Michael Penn
Michael Daniel Penn (born August 1, 1958) is an American singer-songwriter and composer. He is noted for the 1989 single “No Myth”, a top 20 hit in the US and successful in several other countries.
Michael Penn is a critically acclaimed singer/songwriter and film composer. Prior to the release of his 1989 debut album March, Penn was a member of the Los Angeles band Doll Congress. Penn was one of two musical guests, as a solo artist on Saturday Night Live October 24, 1987, with his brother Sean hosting. Penn had also appeared as an extra on a few television series, including St. Elsewhere.
March, particularly the first single, “No Myth”, brought Penn attention, as well as the 1990 MTV Video Music Award for Best New Artist. Penn’s follow-up albums Free-for-All (1992), Resigned (1997), MP4: Days Since a Lost Time Accident (2000), Mr. Hollywood Jr., 1947 (2005) and Palms and Runes, Tarot and Tea (2007) weren’t able to match the commercial success of March, although critics continued to praise his songcraft.
It was with Free-for-All that Penn faced the specter of the one-hit wonder. The album, while praised by critics, was not as successful as Penn’s debut, though it had more than its share of supporters. Rolling Stone called it “stunning” and CMJ wrote that the album “exhausts any doubts” about whether March was a fluke.
In Vox magazine, critic Gary Leboff acknowledged that Penn could be “pig-headedly uncommercial,” but, he conceded, “the payoff is sublime”. Leboff continues, “His freeform songwriting creates tracks of startling shape and originality, offering literate reflections on the human condition…”
Penn collaborated with the renowned surrealist animators The Brothers Quay on “Long Way Down (Look What the Cat Drug In)”, which found a home not only on MTV but in film festivals around the country.
He has worked extensively creating original music for film. He scored Paul Thomas Anderson’s films Hard Eight (1996) and Boogie Nights (1997); he also appears in the latter in a cameo role as a recording engineer. During the editing of the film, Anderson directed a music video with Penn for “Try” from Resigned (the video can be found on the Boogie Nights DVD). Other films scored by Penn include Alan Cumming’s first two directorial efforts, The Anniversary Party and Suffering Man’s Charity; American Teen, Sunshine Cleaning; the documentary The Comedians of Comedy; and The Last Kiss. In 2003, he was nominated for a DVDX Award for Best Original Score in a DVD Premiere Movie for Melvin Goes to Dinner.

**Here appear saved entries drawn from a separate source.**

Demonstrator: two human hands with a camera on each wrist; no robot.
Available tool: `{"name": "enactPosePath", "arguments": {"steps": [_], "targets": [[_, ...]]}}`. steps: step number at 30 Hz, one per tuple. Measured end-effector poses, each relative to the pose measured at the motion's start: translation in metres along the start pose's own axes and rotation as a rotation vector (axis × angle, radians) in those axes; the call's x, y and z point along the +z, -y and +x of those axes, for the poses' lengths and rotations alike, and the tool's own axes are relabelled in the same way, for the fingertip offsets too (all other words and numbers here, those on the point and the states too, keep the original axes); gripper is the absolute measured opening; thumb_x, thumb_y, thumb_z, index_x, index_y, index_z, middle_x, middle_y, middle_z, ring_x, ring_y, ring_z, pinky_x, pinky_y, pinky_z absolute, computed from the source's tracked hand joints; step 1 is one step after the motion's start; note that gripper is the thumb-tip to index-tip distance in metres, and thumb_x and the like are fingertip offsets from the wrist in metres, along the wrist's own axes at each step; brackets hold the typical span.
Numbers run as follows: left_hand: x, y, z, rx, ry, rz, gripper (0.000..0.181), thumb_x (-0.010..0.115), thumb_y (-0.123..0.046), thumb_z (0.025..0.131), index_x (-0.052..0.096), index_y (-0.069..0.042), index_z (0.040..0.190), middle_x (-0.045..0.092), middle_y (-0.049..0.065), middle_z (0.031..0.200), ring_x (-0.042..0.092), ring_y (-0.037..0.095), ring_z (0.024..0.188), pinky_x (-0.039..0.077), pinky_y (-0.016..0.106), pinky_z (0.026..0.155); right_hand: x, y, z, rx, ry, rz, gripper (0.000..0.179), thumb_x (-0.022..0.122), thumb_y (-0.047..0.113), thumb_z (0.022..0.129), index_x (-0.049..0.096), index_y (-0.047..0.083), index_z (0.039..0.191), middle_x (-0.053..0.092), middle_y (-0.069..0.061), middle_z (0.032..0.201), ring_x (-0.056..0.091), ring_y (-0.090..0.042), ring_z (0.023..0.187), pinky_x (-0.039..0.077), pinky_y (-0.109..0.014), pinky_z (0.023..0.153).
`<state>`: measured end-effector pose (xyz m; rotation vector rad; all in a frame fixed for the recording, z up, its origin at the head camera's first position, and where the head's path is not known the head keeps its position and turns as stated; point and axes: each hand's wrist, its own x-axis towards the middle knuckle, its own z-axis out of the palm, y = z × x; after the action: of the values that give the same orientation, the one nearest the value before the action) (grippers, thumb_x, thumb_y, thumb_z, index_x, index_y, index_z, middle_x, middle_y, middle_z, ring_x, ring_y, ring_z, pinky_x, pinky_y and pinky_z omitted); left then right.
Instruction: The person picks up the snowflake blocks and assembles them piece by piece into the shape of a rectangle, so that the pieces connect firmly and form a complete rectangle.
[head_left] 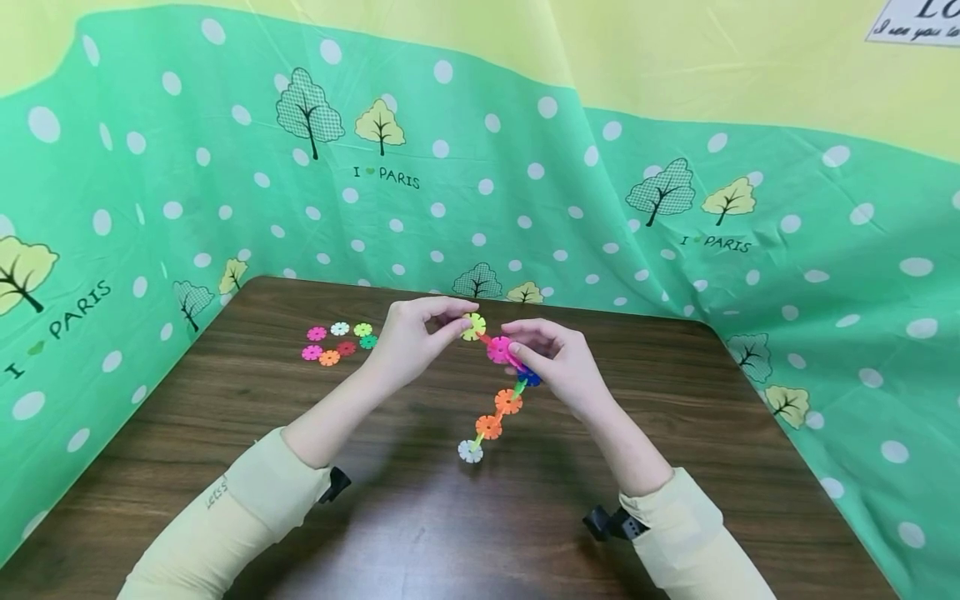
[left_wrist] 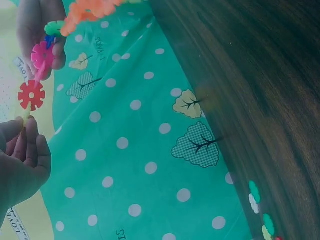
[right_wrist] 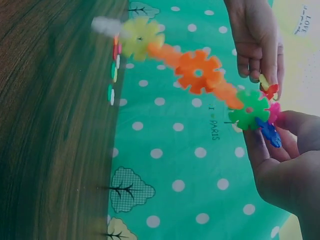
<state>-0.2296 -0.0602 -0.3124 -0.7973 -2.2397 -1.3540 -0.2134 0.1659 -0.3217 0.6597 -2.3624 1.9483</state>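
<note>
Between my two hands runs a chain of interlocked, notched plastic snowflake discs. My left hand [head_left: 412, 337] pinches the yellow disc [head_left: 474, 327] at one end, which joins a red disc [left_wrist: 31, 95]. My right hand [head_left: 561, 364] grips the chain by its pink discs [head_left: 499, 350], close to a blue disc [right_wrist: 269, 132]. From there the rest hangs down: a green disc [right_wrist: 249, 110], orange discs [head_left: 508, 402], another yellow disc [right_wrist: 141, 39] and a white disc [head_left: 470, 452] at the lower end.
On the wooden table [head_left: 652, 450], left of my left hand, lie several loose discs [head_left: 329, 357] in pink, white, green, red and orange. A green and yellow dotted curtain [head_left: 480, 167] with tree prints stands behind the table and along its sides.
</note>
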Motion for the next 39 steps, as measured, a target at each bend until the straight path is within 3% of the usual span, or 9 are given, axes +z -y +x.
{"name": "enactPosePath", "arguments": {"steps": [12, 20, 25, 32, 35, 39], "targets": [[-0.004, 0.001, 0.001, -0.064, 0.013, -0.009, 0.020, 0.066, -0.022, 0.090, 0.070, -0.014, 0.107, 0.072, -0.003, 0.088, 0.062, 0.007, 0.070, 0.051, 0.026, 0.058, 0.000, 0.000, 0.000, 0.024, -0.008, 0.057, 0.028, 0.062, 0.010, 0.091, 0.061, 0.003, 0.118, 0.068, -0.013, 0.100, 0.070, -0.025, 0.076, 0.056, -0.046, 0.070], [-0.026, 0.018, 0.002, -0.179, 0.019, -0.032, 0.024, 0.058, -0.024, 0.095, 0.066, -0.014, 0.114, 0.072, 0.000, 0.097, 0.067, 0.010, 0.081, 0.054, 0.027, 0.068, -0.010, -0.004, -0.003, 0.034, -0.035, 0.155, 0.044, 0.056, -0.004, 0.091, 0.048, 0.006, 0.132, 0.060, -0.014, 0.101, 0.068, -0.029, 0.085, 0.054, -0.049, 0.073], [-0.043, 0.045, 0.002, -0.226, 0.009, 0.029, 0.026, 0.056, -0.026, 0.096, 0.065, -0.012, 0.116, 0.072, 0.002, 0.096, 0.068, 0.016, 0.083, 0.054, 0.027, 0.071, -0.014, -0.012, -0.004, 0.063, -0.006, 0.195, 0.064, 0.053, -0.011, 0.089, 0.033, 0.018, 0.143, 0.051, -0.015, 0.103, 0.067, -0.025, 0.088, 0.054, -0.048, 0.075], [-0.060, 0.092, -0.009, -0.336, 0.067, 0.123, 0.030, 0.052, -0.026, 0.097, 0.060, -0.008, 0.119, 0.071, 0.007, 0.096, 0.068, 0.021, 0.081, 0.050, 0.024, 0.059, -0.018, -0.022, -0.008, 0.082, 0.003, 0.225, 0.085, 0.046, -0.011, 0.091, 0.014, 0.045, 0.146, 0.045, -0.014, 0.095, 0.066, -0.021, 0.081, 0.054, -0.048, 0.077], [-0.067, 0.113, -0.016, -0.386, 0.106, 0.149, 0.030, 0.053, -0.024, 0.097, 0.059, -0.007, 0.121, 0.071, 0.010, 0.098, 0.068, 0.021, 0.082, 0.051, 0.027, 0.061, -0.020, -0.027, -0.009, 0.079, 0.001, 0.228, 0.087, 0.044, -0.012, 0.090, 0.013, 0.048, 0.145, 0.043, -0.014, 0.093, 0.065, -0.023, 0.080, 0.054, -0.048, 0.077], [-0.079, 0.143, -0.026, -0.399, 0.162, 0.187, 0.031, 0.055, -0.020, 0.096, 0.056, -0.006, 0.124, 0.068, 0.014, 0.104, 0.064, 0.026, 0.091, 0.050, 0.037, 0.076, -0.022, -0.032, -0.009, 0.077, 0.004, 0.228, 0.084, 0.044, -0.012, 0.090, 0.015, 0.044, 0.146, 0.043, -0.015, 0.094, 0.064, -0.023, 0.079, 0.054, -0.049, 0.077]]}}
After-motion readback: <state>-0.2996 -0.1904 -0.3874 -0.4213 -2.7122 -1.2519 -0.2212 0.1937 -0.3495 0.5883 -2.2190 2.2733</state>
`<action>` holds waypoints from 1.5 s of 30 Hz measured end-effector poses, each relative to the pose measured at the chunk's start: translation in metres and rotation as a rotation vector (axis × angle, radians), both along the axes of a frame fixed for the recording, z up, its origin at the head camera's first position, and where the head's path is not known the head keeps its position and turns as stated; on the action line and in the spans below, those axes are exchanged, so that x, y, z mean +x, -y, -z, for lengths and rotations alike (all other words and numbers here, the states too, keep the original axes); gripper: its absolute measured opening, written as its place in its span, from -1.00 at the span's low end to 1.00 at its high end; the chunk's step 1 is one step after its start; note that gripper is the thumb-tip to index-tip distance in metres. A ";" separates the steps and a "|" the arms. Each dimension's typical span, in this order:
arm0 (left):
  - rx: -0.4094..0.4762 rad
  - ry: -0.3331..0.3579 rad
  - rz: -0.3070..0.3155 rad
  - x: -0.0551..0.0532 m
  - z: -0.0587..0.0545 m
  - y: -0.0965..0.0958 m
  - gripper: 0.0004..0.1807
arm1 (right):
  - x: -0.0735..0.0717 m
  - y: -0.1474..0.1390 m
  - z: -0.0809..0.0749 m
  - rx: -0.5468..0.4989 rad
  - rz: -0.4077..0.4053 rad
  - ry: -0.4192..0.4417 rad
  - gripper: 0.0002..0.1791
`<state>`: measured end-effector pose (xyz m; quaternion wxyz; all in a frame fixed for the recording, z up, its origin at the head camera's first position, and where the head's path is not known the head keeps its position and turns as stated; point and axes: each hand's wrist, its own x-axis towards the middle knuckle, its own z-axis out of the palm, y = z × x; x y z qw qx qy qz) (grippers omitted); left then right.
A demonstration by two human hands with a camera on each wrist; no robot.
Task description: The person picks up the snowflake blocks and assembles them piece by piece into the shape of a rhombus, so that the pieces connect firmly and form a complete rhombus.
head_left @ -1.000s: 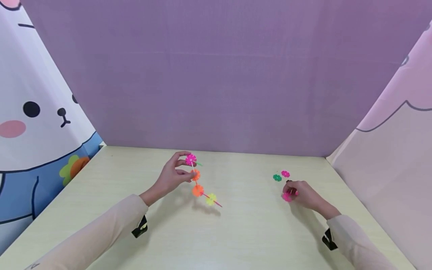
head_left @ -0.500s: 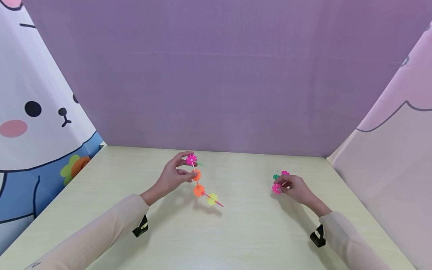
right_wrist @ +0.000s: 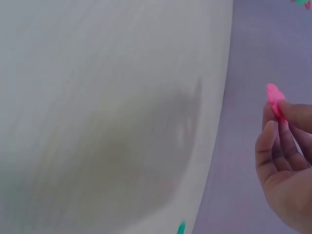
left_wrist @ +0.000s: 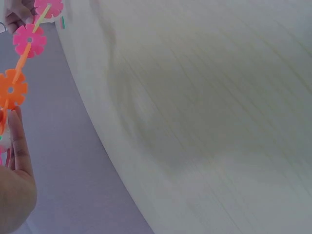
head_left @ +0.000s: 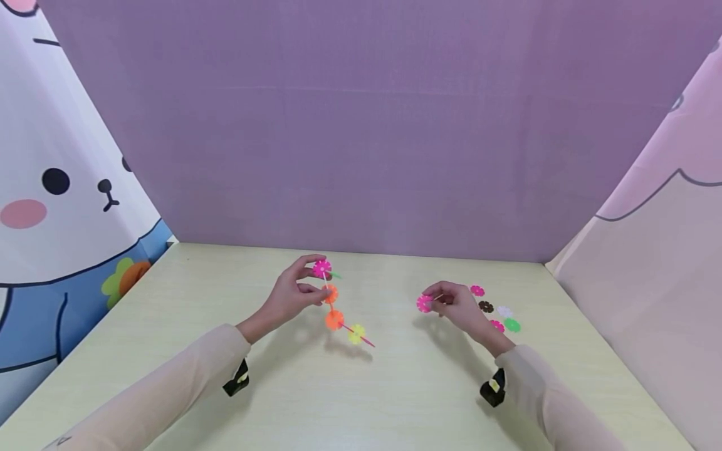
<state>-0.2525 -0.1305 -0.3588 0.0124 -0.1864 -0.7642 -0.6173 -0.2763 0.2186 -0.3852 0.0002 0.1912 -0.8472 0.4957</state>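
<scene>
A chain of flower-shaped snowflake discs, with an orange disc (head_left: 334, 319) and a yellow disc (head_left: 356, 334) toward its lower end, hangs above the table from my left hand (head_left: 287, 291). Thumb and fingers pinch its upper part, near a pink disc (head_left: 322, 269) with a green piece jutting from it. To the right, my right hand (head_left: 459, 307) pinches a single pink snowflake disc (head_left: 424, 304), raised off the table and apart from the chain. In the right wrist view that disc (right_wrist: 274, 100) appears nearly edge-on between thumb and fingertips.
Beyond my right hand, loose discs lie on the pale table (head_left: 383, 401): a pink disc (head_left: 477, 290), a brown one, a white one, a green disc (head_left: 512, 325) and another pink one partly behind the wrist. A purple panel (head_left: 361, 138) stands along the back edge.
My right hand has picked up the pink disc from the loose discs and carried it left toward the chain. The left hand has stayed almost still.
</scene>
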 end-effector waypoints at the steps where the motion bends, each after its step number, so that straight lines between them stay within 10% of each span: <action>1: -0.001 0.002 -0.001 0.000 0.000 0.000 -0.32 | -0.001 0.005 0.000 -0.014 -0.001 0.005 -0.78; 25: -0.029 -0.016 -0.013 0.000 0.000 -0.007 -0.32 | 0.000 0.111 -0.026 -0.289 0.035 0.106 -0.79; 45: -0.028 -0.032 -0.006 -0.002 0.004 -0.008 -0.32 | 0.003 0.138 -0.029 -0.389 0.008 0.160 -0.82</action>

Penn has produced recordings for Aimee Mann, The Wallflowers and Liz Phair.
In August 2005, Penn released Mr. Hollywood Jr., 1947 on his own Mimeograph Records label. Its songs are set against the background of post-World War II Los Angeles; Penn said he chose the year because of several notable events that took place then, including the passage of the National Security Act and the invention of the transistor. The album was reissued by Legacy Recordings in April 2007 with bonus tracks from a KCRW session.
The reissue came in conjunction with Legacy’s release of Palms and Runes, Tarot and Tea: A Michael Penn Collection, a compilation that includes several alternate versions and previously unreleased songs. Penn said his goal in compiling, ordering tracks for and producing Palms and Runes was to “make it feel like an album” in its own right.
In late 2009, Penn composed the music for the film That Evening Sun.
In 2012, Penn began work as the composer for the HBO TV show Girls.
In January 2013, the Girls Vol. 1 soundtrack was released on iTunes. The album contained a new song by Michael Penn titled “On Your Way”, which was featured in the finale of Season 1.
He also joined the crew of Showtime’s Masters of Sex in 2013 as series composer. The show’s pilot episode was initially set to be scored by Thomas Newman, but this did not come to fruition and Penn scored both the pilot and the rest of the series.
In 2018, he joined two new TV series as a composer – Good Girls on NBC and Here and Now on HBO.
In 2020, Penn released a new single, “A Revival”. It was his first non-soundtrack work in 15 years.